Post

Joint, Conditional and Marginal Entropy

To understand the concept of mutual information first, we need to understand joint entropy, conditional entropy and marginal entropy. These concepts are not necessarily hard, but they are introduced poorly with just a bunch of equations thrown at the beginners.

image_3_blue_1_brown

Image taken from 3Blue1Brown video-Solving Wordle using information theory

Joint Entropy

Joint Entropy is nothing but the entropy of a joint distribution. The joint distribution can be constructed with multiple random variables. But to keep it simple, let’s consider a joint distribution of two random variables $X$ and $Y$. In addition, let’s keep the discussion limited to discrete random variables as that is easier to visualize and reason with. The joint entropy $H(X,Y)$ is given by the following equation:

\[\boxed{H(X, Y) = -\sum_{x \in \mathcal{X}} \sum_{y \in \mathcal{Y}} p(x, y) \log p(x, y)}\]

Sometimes the double summation is replaced by a single summation and written as follows:-

\[\boxed{H(X, Y) = -\sum_{x \in \mathcal{X}, \ y \in \mathcal{Y}} p(x, y) \log p(x, y)}\]

Now this equation essentially takes in a joint probability distribution $p(x,y)$ and spits out a single number that represents the expected information quantity in that joint distribution. Let’s start with a simple example, a joint distribution of a fair coin toss and a fair die roll. The assumption that needs to be made here the coin toss and die roll are independent of each other. The visualization of the distribution is shown below:

joint_pmf

We can easily tell as the distribution is completely flat, which means it has a high joint entropy. We can compute it as follows (with $\log-e$ base) :

\[H(X,Y)= - 12 \times \frac{1}{12} \times \log(\frac{1}{12})=2.485\]

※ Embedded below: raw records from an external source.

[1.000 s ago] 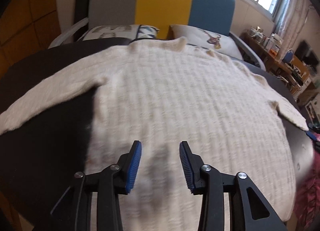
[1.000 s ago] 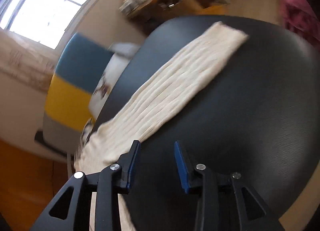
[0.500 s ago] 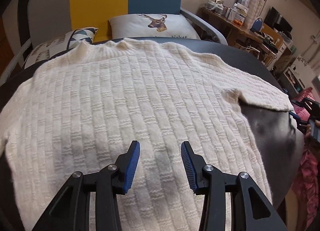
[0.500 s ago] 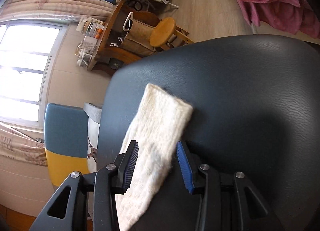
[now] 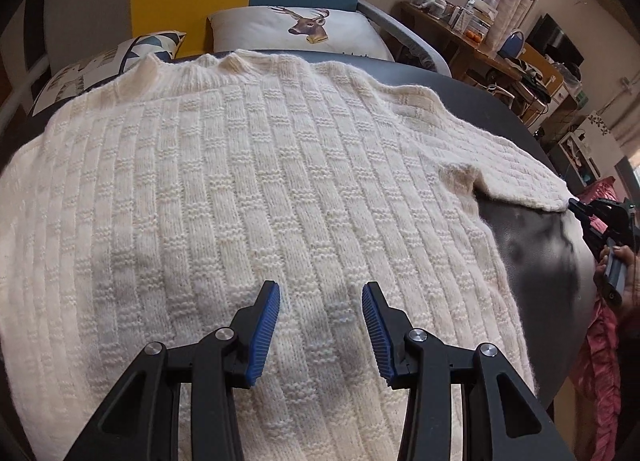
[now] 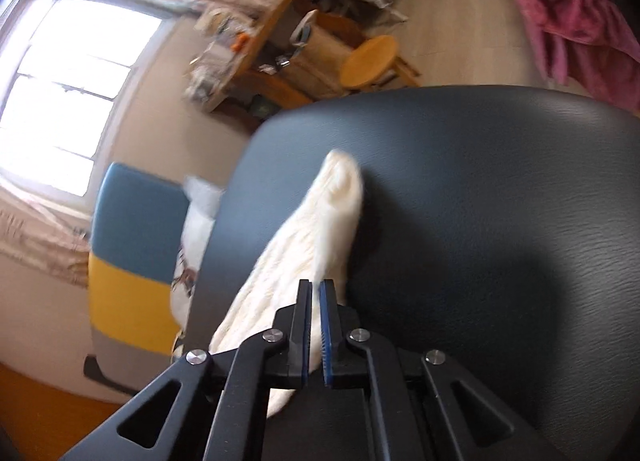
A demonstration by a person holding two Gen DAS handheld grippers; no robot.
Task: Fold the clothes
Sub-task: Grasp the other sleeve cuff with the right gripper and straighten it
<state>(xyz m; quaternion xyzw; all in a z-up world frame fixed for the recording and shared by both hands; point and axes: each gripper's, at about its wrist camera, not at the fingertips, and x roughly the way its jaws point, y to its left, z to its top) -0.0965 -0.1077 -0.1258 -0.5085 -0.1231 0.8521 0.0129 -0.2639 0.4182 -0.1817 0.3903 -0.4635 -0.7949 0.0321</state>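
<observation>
1. One cream knit sweater (image 5: 256,189) lies spread flat across the dark round table (image 5: 532,245), collar toward the sofa.
2. The left gripper (image 5: 321,295) hovers over the sweater's lower body, its two blue-padded fingers apart and holding nothing.
3. The right gripper (image 6: 316,289) has its fingers pinched together on the sweater's sleeve (image 6: 316,229), whose cuff is lifted and blurred.
4. Two pillows sit behind the table: a deer pillow (image 5: 304,31) and a geometric-patterned pillow (image 5: 100,65).

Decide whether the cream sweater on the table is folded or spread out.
Spread out. The sweater lies flat across the dark table, collar away, right sleeve extended.
</observation>
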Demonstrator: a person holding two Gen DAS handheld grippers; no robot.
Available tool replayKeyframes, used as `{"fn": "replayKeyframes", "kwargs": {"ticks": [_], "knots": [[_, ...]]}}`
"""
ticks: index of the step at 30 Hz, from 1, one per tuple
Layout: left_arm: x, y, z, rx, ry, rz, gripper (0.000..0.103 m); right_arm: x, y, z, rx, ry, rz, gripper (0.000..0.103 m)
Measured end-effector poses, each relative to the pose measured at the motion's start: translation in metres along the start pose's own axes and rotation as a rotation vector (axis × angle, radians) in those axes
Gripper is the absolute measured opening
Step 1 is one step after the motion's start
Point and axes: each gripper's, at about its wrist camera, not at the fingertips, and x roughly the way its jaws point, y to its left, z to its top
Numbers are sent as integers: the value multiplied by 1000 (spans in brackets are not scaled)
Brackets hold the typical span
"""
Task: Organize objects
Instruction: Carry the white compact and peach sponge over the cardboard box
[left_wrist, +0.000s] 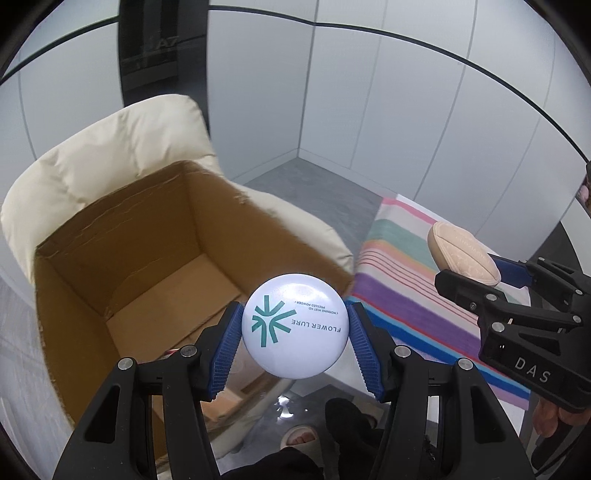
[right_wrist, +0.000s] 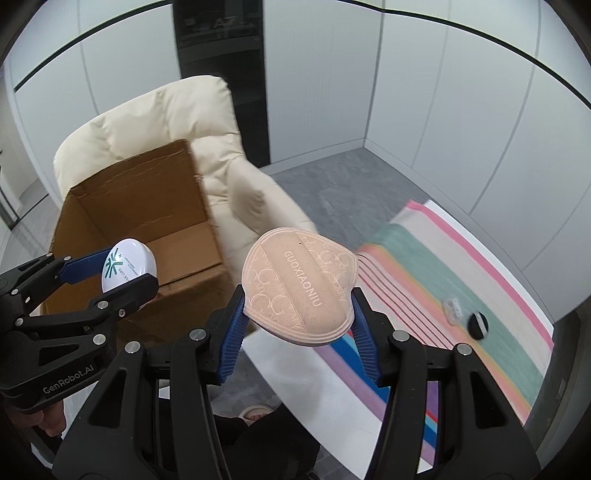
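Observation:
My left gripper (left_wrist: 295, 328) is shut on a round white powder compact (left_wrist: 295, 326) marked "FLOWER LURE", held in the air over the near right corner of an open cardboard box (left_wrist: 122, 258). The compact also shows in the right wrist view (right_wrist: 127, 267), at the box (right_wrist: 140, 218) opening. My right gripper (right_wrist: 297, 295) is shut on a beige powder puff (right_wrist: 299, 286) marked "GUOXIAONIU", held in the air between the box and the striped cloth (right_wrist: 443, 273). The puff also shows in the left wrist view (left_wrist: 463, 254).
The box sits on a cream armchair (right_wrist: 159, 122). The striped cloth covers a white table (right_wrist: 314, 398) at the right; a small black round item (right_wrist: 477, 325) and a clear small item (right_wrist: 453, 307) lie on it. A person's slippered feet (left_wrist: 301, 437) stand below.

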Motion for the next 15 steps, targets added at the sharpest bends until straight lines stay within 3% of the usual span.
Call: {"fn": "replayKeyframes", "kwargs": {"ticks": [15], "knots": [[-14, 70, -13, -85, -1, 79, 59, 11, 74, 20, -106, -13, 100, 56]]}}
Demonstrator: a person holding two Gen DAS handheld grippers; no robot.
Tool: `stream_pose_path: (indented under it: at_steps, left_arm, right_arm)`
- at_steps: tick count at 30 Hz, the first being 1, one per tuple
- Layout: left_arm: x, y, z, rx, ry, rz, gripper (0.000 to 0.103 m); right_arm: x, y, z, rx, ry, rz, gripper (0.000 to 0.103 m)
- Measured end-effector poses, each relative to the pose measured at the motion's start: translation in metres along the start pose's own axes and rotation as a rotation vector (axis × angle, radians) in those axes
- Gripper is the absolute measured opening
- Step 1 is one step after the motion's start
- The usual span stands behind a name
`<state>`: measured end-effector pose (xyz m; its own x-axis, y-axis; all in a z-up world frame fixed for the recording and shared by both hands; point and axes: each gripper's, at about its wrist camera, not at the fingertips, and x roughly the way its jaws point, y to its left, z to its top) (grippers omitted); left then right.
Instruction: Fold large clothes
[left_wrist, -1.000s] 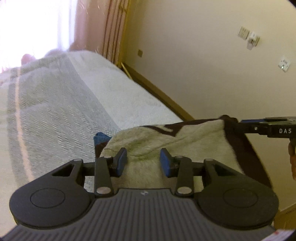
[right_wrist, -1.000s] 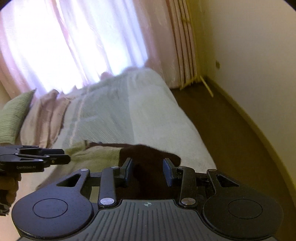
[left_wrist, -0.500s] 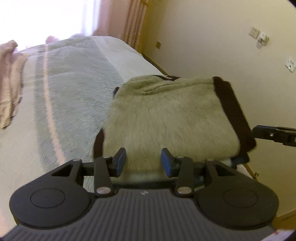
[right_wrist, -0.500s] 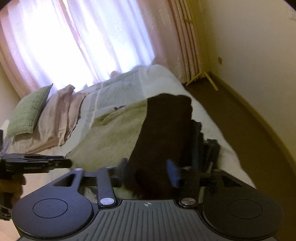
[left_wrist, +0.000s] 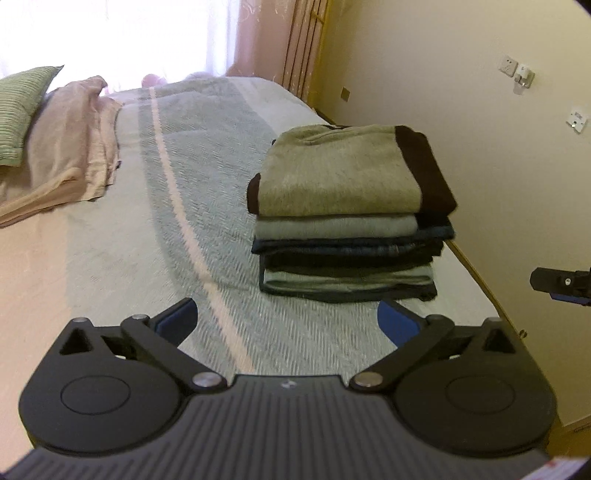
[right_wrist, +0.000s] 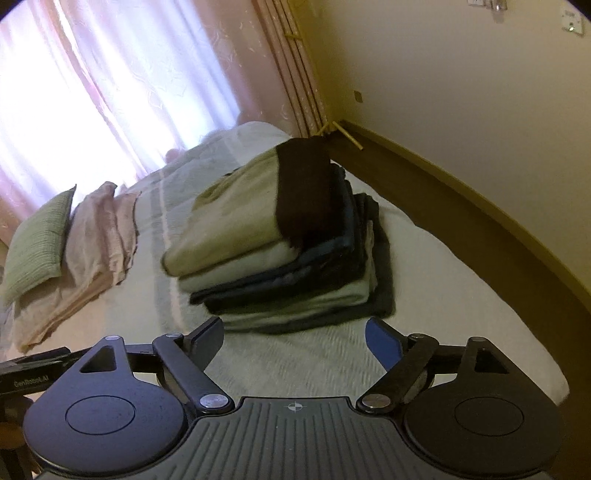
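Folded clothes sit stacked (left_wrist: 347, 218) on the bed (left_wrist: 177, 206), a beige sweater (left_wrist: 340, 173) topping the pile at 12 o'clock from both grippers. Left gripper (left_wrist: 286, 321) and right gripper (right_wrist: 293, 338) have just been opening, fingers wide apart, nothing between them.

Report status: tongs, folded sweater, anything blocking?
Left tongs and right tongs just opened, empty. Beige sweater folded, atop clothes stack on bed. Nothing blocking.

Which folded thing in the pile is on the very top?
The beige fuzzy garment with the dark brown band along one edge tops the stack of folded clothes. The pieces beneath it are pale grey-green, dark blue and black, and none has that brown band.
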<state>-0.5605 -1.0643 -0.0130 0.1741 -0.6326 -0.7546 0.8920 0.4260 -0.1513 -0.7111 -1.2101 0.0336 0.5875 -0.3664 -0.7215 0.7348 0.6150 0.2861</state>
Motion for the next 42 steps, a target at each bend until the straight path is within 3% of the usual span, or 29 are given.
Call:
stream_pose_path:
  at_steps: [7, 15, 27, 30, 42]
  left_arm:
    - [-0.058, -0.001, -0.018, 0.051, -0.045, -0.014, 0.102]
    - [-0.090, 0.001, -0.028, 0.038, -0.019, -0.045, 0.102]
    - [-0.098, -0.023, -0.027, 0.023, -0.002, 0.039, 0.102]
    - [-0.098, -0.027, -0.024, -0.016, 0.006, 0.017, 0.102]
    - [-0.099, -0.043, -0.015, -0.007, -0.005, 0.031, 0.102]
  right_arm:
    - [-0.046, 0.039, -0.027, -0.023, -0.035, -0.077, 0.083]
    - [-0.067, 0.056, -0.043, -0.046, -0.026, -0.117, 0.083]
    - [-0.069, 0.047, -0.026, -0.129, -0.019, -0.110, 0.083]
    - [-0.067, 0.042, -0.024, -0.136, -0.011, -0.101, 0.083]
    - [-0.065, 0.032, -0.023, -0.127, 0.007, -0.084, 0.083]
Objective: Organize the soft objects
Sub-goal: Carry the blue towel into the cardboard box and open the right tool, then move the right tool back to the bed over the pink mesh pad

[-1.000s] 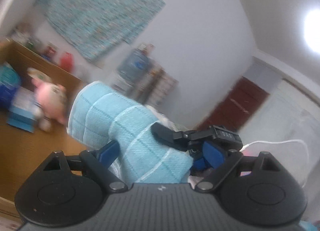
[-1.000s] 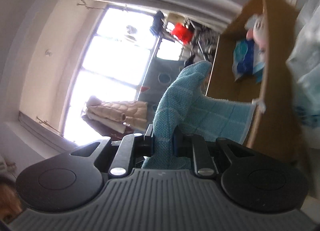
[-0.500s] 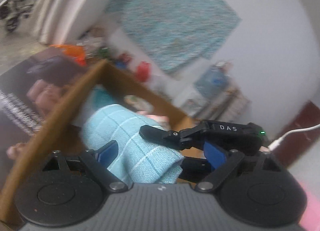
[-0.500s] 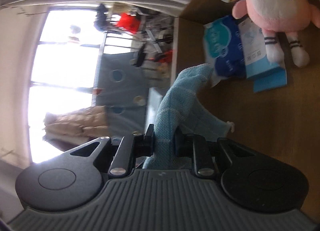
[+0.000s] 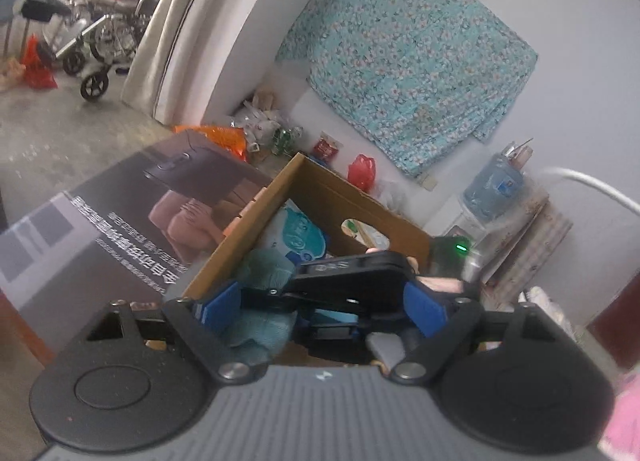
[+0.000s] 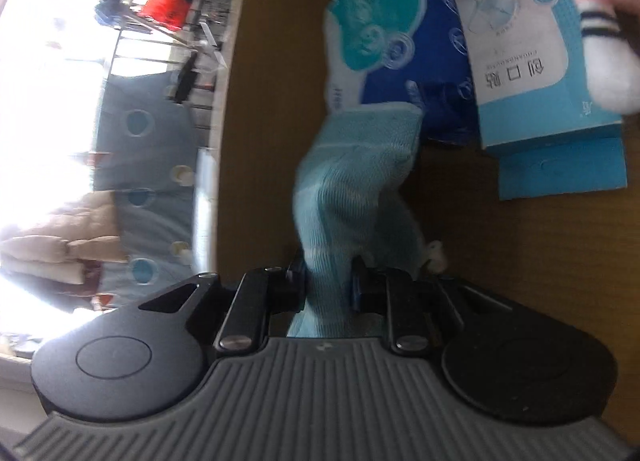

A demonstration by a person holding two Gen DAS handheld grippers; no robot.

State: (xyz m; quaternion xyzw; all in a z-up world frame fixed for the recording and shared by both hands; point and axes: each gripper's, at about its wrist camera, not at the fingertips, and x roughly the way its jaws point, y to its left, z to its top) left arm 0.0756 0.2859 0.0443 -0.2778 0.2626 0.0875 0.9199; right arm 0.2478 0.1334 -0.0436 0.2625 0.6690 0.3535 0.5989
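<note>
A light blue cloth point(image 6: 352, 189) goes into a cardboard box point(image 6: 520, 261), pinched in the narrow right claw point(image 6: 326, 281), whose jaws have just been easing apart though the fabric between them looks held for now. The cloth hangs inside the box near its left wall, its free end touching a blue tissue pack point(image 6: 396, 21) that lies toward the far corner, with a pale blue carton point(image 6: 532, 73) just beside that and the white foot of a pink plush toy point(image 6: 604, 49) resting over the carton's far end. From the left wrist view, the left claw point(image 5: 324, 309) stands wide and grips nothing; the right tool crosses in front of it, and the cloth point(image 5: 260, 301) shows between its blue pads point(image 5: 218, 307) without being squeezed. The step in hand appears to be the drop: the cloth is already inside the box walls and low over the floor. The next move likely calls for the right claw to open fully over the bare patch of box floor at the near left, then lift straight out so the fabric does not drag back over the box edge point(image 5: 240, 229), while the left claw keeps clear.
</note>
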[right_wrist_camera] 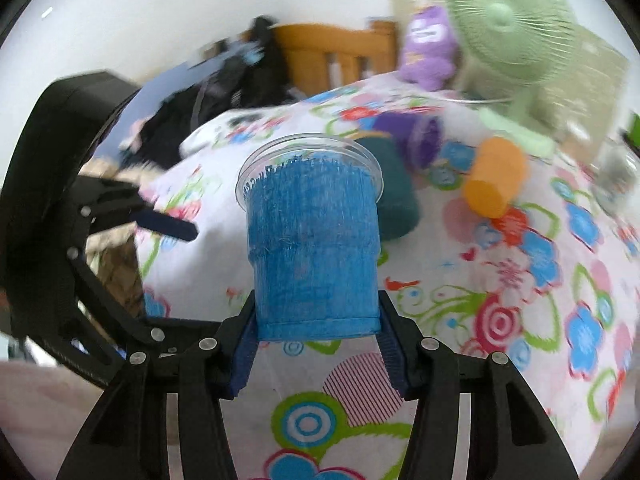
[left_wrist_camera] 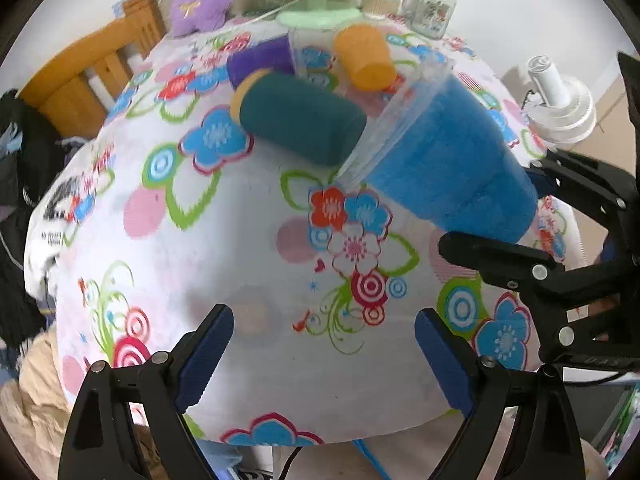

Now suppose we change the distribution by using a biased coin with a higher probability for “head” and the modified joint probability distribution is shown below:

join_pmf_biased

The computed entropy value for the modified joint distribution is given below:

\[H(X,Y)= - 6 \times \frac{1}{8} \times \log (\frac{1}{8}) - 6 \times \frac{1}{24} \times \log (\frac{1}{24})=2.354\]

As expected this is lower compared to the fair coin version.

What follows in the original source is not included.